Last week’s reassurances that remaining faithful would see the storm pass were all very well, but as Ciara blustered her way out her friend Dennis was just making an equally powerful entrance. People struggling to repair fence panels blown down in one weekend must have been looking over their shoulders as a second weekend’s battering arrived. Flooded fields and roads have barely had time to subside before another two days of sweeping, heavy, incessant rain. More disruption, more destruction and more people anxious about the approach of flood waters. Plenty, then, to worry about.

I almost didn’t make it to St John the Baptist in Baginton this morning. The route to the village featured a stretch of road where a blown-down tree was blocking half the road followed by a junction which had become a most attractive, though decidedly impassable, lake. Local knowledge got me through only to be rewarded by a fair old soaking between car and church door.

St John is a small church. Only a dozen or so people are here today and, despite an attractive display of children’s work on a table at the side, I may be the youngest here. With the announcement that our vicar today is moving away into a retirement home there must be worries over how this will affect the church.

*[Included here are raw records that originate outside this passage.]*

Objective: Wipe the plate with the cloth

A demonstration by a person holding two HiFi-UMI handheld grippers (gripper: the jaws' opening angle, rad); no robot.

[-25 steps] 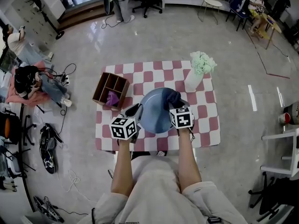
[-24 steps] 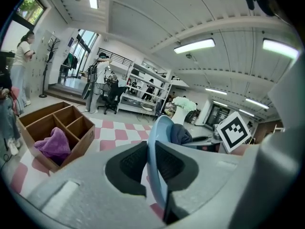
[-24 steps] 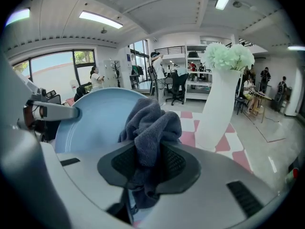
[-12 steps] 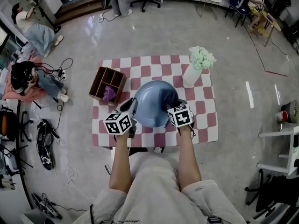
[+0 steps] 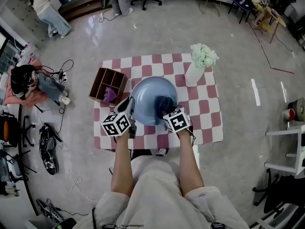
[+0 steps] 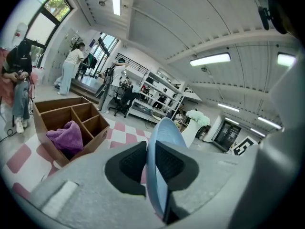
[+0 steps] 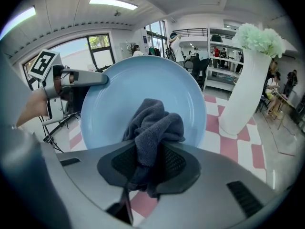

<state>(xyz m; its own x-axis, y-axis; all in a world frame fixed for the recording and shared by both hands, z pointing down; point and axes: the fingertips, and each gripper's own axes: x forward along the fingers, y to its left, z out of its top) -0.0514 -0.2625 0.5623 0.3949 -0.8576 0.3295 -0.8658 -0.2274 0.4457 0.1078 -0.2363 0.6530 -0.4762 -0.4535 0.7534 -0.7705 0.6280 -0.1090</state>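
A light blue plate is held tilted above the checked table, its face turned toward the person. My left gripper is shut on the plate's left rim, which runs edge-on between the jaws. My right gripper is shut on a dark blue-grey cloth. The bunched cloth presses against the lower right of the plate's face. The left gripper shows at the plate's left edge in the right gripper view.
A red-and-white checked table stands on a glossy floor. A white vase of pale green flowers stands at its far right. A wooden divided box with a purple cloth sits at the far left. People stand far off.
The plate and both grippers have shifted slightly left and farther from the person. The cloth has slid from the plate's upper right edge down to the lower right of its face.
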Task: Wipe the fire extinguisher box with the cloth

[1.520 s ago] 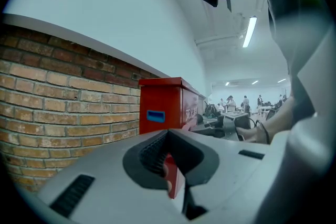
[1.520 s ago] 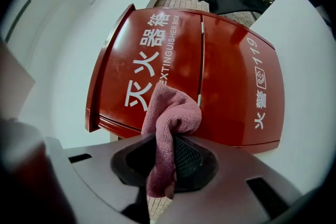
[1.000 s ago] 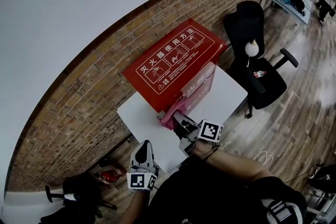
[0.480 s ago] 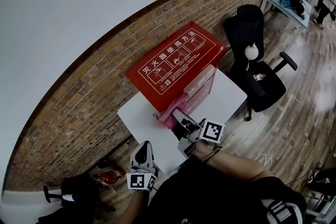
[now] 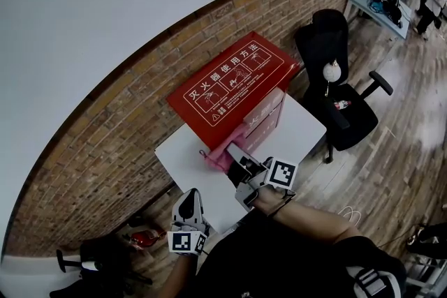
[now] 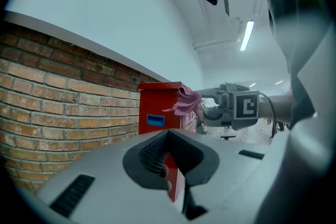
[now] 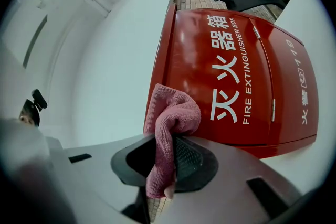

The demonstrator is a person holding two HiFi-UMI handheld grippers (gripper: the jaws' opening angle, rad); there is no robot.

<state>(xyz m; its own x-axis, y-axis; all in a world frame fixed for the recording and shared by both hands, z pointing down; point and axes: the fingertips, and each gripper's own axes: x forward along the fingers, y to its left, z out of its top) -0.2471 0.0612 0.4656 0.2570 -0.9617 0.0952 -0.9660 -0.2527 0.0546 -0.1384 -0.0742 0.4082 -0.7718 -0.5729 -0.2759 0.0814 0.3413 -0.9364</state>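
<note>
The left gripper (image 5: 187,195) hangs beside the white table (image 5: 183,158), its claw pressed together and empty. The right gripper (image 5: 236,158) pinches the pink cloth (image 5: 216,155) at the front left edge of the red fire extinguisher box (image 5: 230,80), which stands on the table.

Pink cloth (image 7: 170,118) (bunched) rests against upright red box (image 7: 231,76).
</note>
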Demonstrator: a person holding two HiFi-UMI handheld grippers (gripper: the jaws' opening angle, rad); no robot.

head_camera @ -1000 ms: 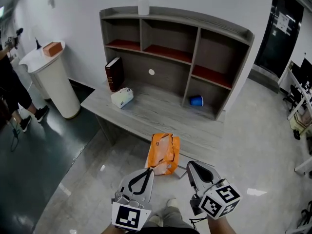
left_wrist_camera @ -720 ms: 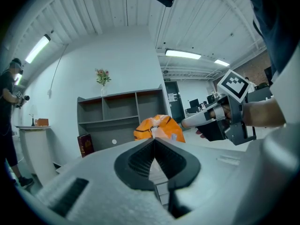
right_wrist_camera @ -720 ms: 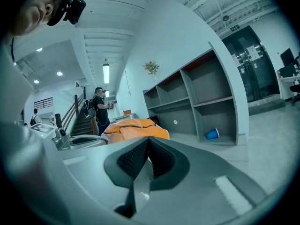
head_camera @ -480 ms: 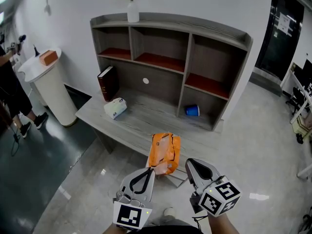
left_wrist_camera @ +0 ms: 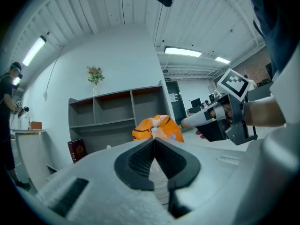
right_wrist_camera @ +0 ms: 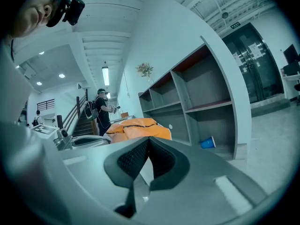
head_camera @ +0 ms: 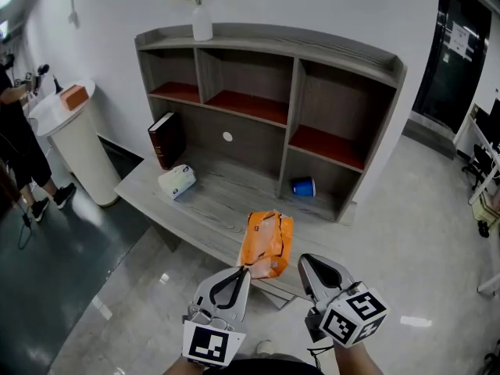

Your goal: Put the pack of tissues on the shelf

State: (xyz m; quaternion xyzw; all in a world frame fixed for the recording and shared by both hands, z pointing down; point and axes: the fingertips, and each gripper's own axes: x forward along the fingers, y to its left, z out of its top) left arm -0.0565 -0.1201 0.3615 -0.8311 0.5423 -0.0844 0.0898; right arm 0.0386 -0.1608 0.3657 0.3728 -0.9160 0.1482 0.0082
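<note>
An orange pack of tissues (head_camera: 266, 243) hangs in the air in front of the desk, and my left gripper (head_camera: 244, 270) is shut on its lower edge. The left gripper view shows the pack (left_wrist_camera: 157, 127) just past the closed jaw tips. My right gripper (head_camera: 303, 262) is shut and holds nothing, a little to the right of the pack and apart from it. In the right gripper view the pack (right_wrist_camera: 136, 127) shows to the left of the jaws. The grey shelf (head_camera: 291, 135) with red boards stands on the desk ahead, its compartments mostly bare.
On the desk (head_camera: 211, 217) lie a dark book (head_camera: 166, 139), a white box (head_camera: 176, 181) and a tipped blue cup (head_camera: 303, 187). A vase with flowers (head_camera: 201, 20) stands on the shelf top. A white round stand (head_camera: 78, 143) and a person (head_camera: 16, 143) are at the left.
The shelf and desk have shifted left and nearer in the head view. The orange pack has stayed in my left gripper. Both grippers keep their places in the view.
</note>
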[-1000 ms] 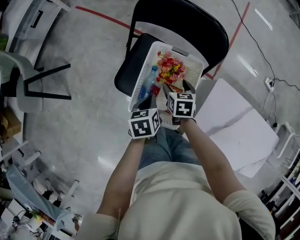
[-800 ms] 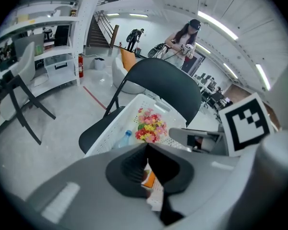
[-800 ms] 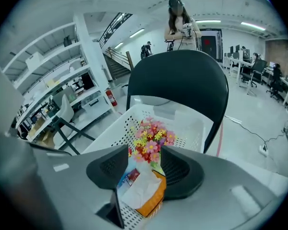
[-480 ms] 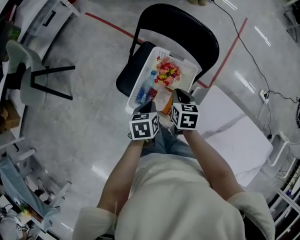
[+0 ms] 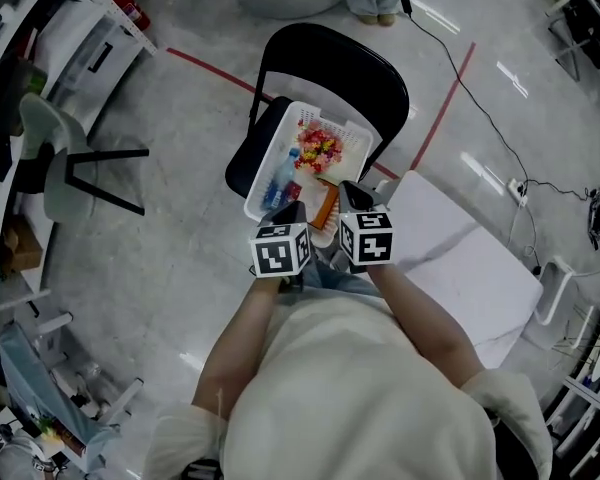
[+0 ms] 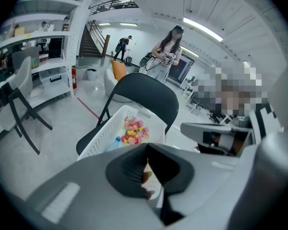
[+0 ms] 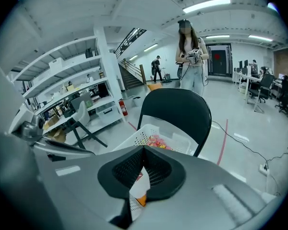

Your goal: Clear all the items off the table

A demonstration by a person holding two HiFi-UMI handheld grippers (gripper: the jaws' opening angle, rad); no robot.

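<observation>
The right claw (image 7: 144, 150) is pressed together with nothing between its jaws. They have just been closing, and only the mesh of the white basket (image 5: 263, 176) shows through the gap beneath the meeting tips. The left claw (image 6: 146, 146) is likewise pinched tight and empty, level with the right one and just to its left. A second ago both claws were low over the near end of the basket. Now they have drawn up and back toward the person, and the basket sits clear of them on the seat of the black folding chair (image 5: 365, 63). Inside it lie an orange packet (image 5: 325, 206) at the near end, a blue bottle (image 5: 280, 182) along the left wall and a bunch of bright flowers (image 5: 322, 149) toward the far end. The packet lies where the right claw was working, so the drop-off looks finished. The white table (image 5: 465, 268) stands just right of the chair, and the part in view carries nothing. The person's body hides its near edge, so that stretch wants a look before the clearing is called done.
</observation>
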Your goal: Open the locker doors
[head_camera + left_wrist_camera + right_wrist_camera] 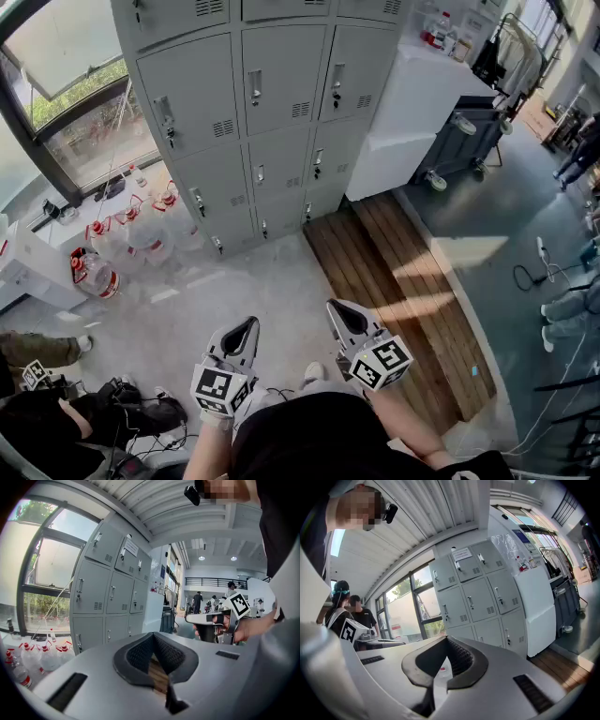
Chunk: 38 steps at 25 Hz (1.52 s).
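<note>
Ahead, grey locker doors (281, 80) closed; left hand-held gripper (247, 323) and right hand-held gripper (337, 307) clenched.

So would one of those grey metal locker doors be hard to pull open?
Probably not: the grey metal locker door looks like thin vented sheet, so likely light. Its small upright handle may be slippery to pinch.

The grey locker doors (281, 80) were all shut, three columns wide, upright, standing just left of the white cabinet (412, 112).
</note>
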Tool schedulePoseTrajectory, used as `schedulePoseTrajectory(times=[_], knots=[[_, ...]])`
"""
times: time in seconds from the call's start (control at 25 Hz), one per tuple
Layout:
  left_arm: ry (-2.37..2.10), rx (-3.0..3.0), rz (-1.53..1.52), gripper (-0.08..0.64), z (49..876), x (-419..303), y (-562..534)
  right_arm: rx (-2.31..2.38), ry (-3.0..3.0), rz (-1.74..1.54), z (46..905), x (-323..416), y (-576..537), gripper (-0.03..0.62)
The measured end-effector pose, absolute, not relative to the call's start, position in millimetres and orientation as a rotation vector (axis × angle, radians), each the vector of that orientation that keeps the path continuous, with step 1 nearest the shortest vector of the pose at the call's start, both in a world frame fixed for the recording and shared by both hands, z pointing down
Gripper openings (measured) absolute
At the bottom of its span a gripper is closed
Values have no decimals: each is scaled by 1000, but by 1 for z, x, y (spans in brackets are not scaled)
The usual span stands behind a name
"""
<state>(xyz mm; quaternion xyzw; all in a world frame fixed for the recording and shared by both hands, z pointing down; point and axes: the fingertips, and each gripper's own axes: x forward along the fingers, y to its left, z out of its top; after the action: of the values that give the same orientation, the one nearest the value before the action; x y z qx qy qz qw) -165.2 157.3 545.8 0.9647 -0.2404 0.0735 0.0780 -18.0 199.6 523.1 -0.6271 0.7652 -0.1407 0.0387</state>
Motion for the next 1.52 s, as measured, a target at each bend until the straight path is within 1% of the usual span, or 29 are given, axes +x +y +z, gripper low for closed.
schedulePoseTrajectory(times=[0.48, 0.88, 1.24, 1.52], knots=[[-732, 2890, 371, 17, 558, -78, 198, -1826, 2351, -481, 536, 67, 226, 28], [-760, 2868, 480, 17, 574, -64, 178, -1814, 2323, -559, 556, 88, 201, 29], [-703, 2865, 449, 17, 579, -44, 101, -1912, 2272, -609, 563, 109, 138, 29], [-684, 2858, 412, 18, 579, -44, 0, -1959, 2254, -636, 561, 112, 42, 29]])
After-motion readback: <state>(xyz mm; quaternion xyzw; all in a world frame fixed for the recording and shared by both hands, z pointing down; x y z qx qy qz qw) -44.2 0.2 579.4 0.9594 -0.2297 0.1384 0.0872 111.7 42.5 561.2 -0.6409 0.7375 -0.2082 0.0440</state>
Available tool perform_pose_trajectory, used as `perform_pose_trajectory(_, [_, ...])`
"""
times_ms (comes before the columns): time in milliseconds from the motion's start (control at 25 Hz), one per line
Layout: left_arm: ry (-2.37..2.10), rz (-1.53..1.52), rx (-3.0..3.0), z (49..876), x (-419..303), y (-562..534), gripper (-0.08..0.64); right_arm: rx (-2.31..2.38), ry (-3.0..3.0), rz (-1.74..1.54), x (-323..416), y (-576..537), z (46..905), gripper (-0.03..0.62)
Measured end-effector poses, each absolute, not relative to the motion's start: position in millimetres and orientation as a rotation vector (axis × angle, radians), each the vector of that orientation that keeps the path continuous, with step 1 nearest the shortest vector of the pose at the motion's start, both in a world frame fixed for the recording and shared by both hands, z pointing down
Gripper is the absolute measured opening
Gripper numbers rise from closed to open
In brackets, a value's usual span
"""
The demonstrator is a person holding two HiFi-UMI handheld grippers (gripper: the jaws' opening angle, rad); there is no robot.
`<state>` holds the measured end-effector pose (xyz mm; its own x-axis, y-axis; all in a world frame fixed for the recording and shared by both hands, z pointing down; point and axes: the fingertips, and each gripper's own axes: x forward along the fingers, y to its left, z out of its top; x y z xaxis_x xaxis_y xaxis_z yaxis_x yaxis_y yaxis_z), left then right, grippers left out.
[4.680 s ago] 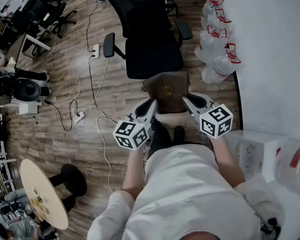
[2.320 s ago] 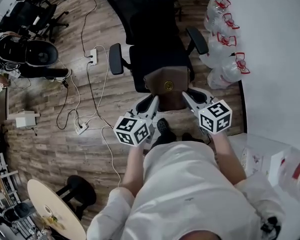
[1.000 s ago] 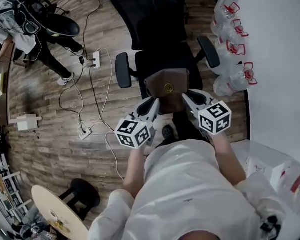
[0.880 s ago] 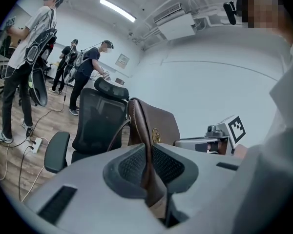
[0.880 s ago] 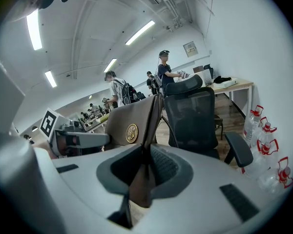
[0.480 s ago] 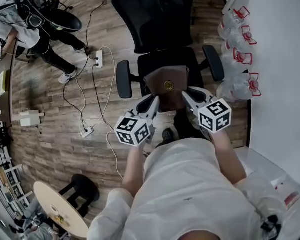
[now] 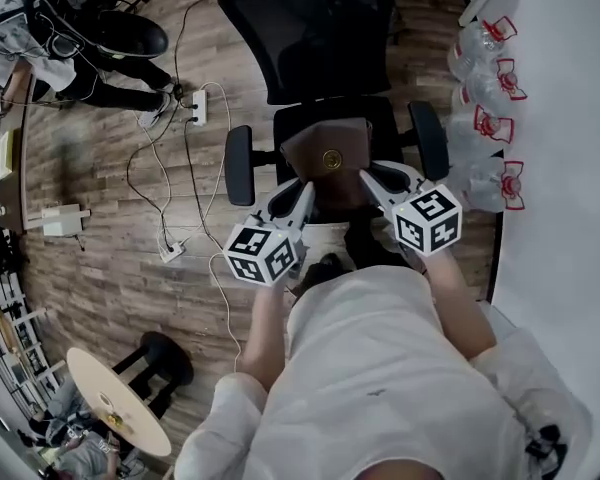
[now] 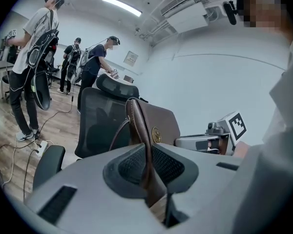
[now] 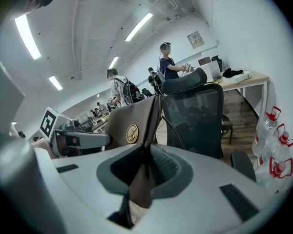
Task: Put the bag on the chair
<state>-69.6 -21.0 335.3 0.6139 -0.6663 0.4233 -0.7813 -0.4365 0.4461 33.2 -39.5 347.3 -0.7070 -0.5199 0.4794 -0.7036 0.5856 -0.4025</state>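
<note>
A brown leather bag with a round gold emblem hangs between my two grippers, over the seat of a black office chair. My left gripper is shut on the bag's left edge. My right gripper is shut on the bag's right edge. In the left gripper view the bag's flap and emblem stand upright in front of the chair's back. In the right gripper view the chair's mesh back rises just behind the bag. The bag's underside is hidden, so contact with the seat cannot be told.
The chair's armrests flank the bag. Several large water bottles stand along the white wall at the right. Cables and a power strip lie on the wood floor at the left. People stand at the far left. A round stool is behind me.
The chair has come closer under the bag as I stepped forward. Both grippers keep the same hold on the bag. The people at the left have shifted.
</note>
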Motion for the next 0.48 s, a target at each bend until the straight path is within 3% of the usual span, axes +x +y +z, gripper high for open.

And worry is the theme for the day. The gospel reading and the sermon which follows explore the nature of worry and entreat us to trust in God and just know that everything will be alright in the end. Faith - any faith, I’d say - makes enormous demands of our trust, but this blanket sidelining of worry in favour of effectively closing your eyes and letting someone else sort it out is, for me, difficult to allow.

I worry too much, I know that. I always have. The psychologist Philippa Perry says anxiety and pessimism is directly linked to the stories you encounter all through your life. After thirty years of reporting car crashes, crime and (increasingly) flood damage, it’s no wonder if during a hymn my thoughts stray to what state my house will be in when I get home. If I get home at all of course. The noise of the rain hammering against the windows doesn’t help.

If you’re not worrying about what can go wrong, these days, you might well find yourself worrying about not having enough going right. Watching the TV I’m bombarded with adverts aimed at making me worry my phone, my holiday, my car, my funeral even should be brighter, bigger or better. Worrying, it would seem, can be big business for someone.

I think the Buddhists have the best approach to getting worrying under control - breaking down the panic, putting things in perspective and then pushing it completely out of the picture. I can’t help but note that this approach comes from within rather than by passing responsibility to someone else, however almighty that person may be. 

Service over, it’s time to brave the dash to the car and the country lanes which have had another hour to worsen. Trying from the inside not to panic while simultaneously trusting to faith, I do safely make it home - but not without having to drive fifty yards on the opposite carriageway’s pavement under a bridge when it became apparent that, for me, this mud red sea would not be parting.